*TASK ITEM*: Search the records below for the string "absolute" and copy each line where it turns up.

<<<<

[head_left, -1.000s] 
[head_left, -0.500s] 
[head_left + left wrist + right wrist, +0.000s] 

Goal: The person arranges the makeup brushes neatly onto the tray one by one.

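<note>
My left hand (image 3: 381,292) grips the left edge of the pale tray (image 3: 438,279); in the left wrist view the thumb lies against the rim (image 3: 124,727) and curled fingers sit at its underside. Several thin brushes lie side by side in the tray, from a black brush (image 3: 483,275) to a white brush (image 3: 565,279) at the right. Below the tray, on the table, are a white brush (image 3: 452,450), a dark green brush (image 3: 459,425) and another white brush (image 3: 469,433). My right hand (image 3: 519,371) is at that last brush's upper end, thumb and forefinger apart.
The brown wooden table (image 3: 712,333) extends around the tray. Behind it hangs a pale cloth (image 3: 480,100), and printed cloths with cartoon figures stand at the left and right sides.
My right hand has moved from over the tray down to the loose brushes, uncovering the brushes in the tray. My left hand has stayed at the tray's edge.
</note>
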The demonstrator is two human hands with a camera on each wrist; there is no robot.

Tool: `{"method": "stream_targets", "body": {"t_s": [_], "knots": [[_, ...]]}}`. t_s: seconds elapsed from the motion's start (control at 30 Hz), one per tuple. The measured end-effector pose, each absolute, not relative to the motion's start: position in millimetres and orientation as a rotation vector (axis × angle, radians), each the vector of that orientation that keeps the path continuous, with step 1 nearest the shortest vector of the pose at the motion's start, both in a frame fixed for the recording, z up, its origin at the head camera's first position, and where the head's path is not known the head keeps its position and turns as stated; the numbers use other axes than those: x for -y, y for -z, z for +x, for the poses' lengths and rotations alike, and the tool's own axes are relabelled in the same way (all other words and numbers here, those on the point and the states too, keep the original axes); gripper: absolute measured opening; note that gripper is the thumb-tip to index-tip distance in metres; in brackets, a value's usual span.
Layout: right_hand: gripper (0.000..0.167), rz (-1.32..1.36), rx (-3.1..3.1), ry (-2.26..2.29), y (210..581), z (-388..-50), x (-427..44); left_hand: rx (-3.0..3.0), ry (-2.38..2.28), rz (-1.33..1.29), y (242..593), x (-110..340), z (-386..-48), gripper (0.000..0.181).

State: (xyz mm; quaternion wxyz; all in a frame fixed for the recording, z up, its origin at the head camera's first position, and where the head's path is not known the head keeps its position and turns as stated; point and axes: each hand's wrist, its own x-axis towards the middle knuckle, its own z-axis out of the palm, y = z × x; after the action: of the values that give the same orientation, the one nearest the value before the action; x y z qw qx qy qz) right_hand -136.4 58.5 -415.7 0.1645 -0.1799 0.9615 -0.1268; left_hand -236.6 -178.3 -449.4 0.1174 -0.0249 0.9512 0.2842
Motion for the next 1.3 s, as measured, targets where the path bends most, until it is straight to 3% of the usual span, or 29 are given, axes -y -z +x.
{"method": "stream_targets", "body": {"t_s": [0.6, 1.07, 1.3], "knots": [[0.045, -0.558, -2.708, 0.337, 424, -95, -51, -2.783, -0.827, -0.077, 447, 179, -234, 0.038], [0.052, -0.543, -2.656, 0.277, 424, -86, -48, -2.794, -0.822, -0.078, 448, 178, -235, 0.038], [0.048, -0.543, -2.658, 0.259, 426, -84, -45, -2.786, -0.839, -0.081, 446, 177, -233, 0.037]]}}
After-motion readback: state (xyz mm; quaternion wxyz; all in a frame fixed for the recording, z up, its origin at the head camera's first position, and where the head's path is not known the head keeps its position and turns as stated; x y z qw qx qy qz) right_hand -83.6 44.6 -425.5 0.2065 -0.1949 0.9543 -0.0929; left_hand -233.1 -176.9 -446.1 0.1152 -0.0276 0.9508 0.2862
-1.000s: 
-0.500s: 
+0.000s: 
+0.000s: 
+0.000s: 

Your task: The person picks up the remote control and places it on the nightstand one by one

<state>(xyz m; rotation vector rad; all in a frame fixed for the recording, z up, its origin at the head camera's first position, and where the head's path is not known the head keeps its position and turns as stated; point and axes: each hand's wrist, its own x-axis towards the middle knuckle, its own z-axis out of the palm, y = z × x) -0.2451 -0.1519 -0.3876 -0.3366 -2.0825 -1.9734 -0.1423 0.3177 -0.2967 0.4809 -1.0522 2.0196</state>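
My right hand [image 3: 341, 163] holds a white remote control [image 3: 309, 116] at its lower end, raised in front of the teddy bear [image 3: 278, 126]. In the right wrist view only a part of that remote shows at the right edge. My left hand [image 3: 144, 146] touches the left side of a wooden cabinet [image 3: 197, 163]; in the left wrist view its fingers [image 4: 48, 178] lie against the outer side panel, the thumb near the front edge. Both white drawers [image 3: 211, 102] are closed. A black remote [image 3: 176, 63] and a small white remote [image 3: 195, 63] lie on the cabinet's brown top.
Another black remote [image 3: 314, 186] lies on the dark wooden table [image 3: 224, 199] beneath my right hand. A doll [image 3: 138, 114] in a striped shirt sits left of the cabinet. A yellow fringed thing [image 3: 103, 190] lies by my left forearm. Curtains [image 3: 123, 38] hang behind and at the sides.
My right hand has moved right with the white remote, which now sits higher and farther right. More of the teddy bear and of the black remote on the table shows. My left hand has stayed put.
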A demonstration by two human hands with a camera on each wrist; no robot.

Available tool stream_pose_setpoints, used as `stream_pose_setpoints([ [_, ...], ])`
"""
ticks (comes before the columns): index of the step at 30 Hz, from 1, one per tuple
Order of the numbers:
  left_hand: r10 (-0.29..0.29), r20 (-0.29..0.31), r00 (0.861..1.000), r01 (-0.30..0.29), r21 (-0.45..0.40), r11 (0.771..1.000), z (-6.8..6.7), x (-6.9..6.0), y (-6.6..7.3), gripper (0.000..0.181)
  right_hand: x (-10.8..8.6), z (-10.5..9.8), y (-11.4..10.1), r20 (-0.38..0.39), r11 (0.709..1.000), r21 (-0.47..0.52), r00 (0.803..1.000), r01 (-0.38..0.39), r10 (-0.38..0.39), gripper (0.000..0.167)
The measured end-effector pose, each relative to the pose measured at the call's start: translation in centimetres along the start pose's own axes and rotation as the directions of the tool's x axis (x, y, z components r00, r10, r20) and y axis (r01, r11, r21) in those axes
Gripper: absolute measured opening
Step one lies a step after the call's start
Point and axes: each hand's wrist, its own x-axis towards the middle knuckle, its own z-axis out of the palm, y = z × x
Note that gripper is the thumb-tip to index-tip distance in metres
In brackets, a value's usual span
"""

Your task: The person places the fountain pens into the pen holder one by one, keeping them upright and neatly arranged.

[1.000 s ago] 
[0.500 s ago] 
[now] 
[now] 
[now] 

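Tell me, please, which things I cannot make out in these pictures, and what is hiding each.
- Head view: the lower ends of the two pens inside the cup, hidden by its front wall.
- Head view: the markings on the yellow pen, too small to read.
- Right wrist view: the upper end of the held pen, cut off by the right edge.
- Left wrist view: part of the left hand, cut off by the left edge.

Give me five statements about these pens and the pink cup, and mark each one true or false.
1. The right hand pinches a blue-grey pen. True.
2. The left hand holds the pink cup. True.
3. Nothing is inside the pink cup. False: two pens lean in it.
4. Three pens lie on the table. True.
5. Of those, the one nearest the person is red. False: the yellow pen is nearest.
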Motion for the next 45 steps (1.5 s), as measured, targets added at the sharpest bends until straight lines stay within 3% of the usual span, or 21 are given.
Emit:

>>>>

*THE ANSWER*:
Tool: `{"method": "stream_targets", "body": {"t_s": [_], "knots": [[_, ...]]}}`. t_s: seconds elapsed from the motion's start (control at 30 Hz), one per tuple. The measured end-effector pose, each absolute, not relative to the motion's start: position in millimetres and orientation as a rotation vector (axis × angle, radians), each the vector of that orientation that keeps the path continuous, with step 1 nearest the shortest vector of the pose at the motion's start, both in a frame fixed for the recording, z up, its origin at the head camera's first position, and where the head's path is not known the head keeps its position and turns as stated; the numbers use other axes than those: x for -y, y for -z, z for +x, for the poses' lengths and rotations alike, and the tool's own axes are relabelled in the same way (all other words and numbers here, those on the point and the states too, keep the original axes); gripper: absolute measured opening; note that gripper is the thumb-tip to index-tip distance in metres; in brackets, a value's usual span.
Gripper: absolute measured opening

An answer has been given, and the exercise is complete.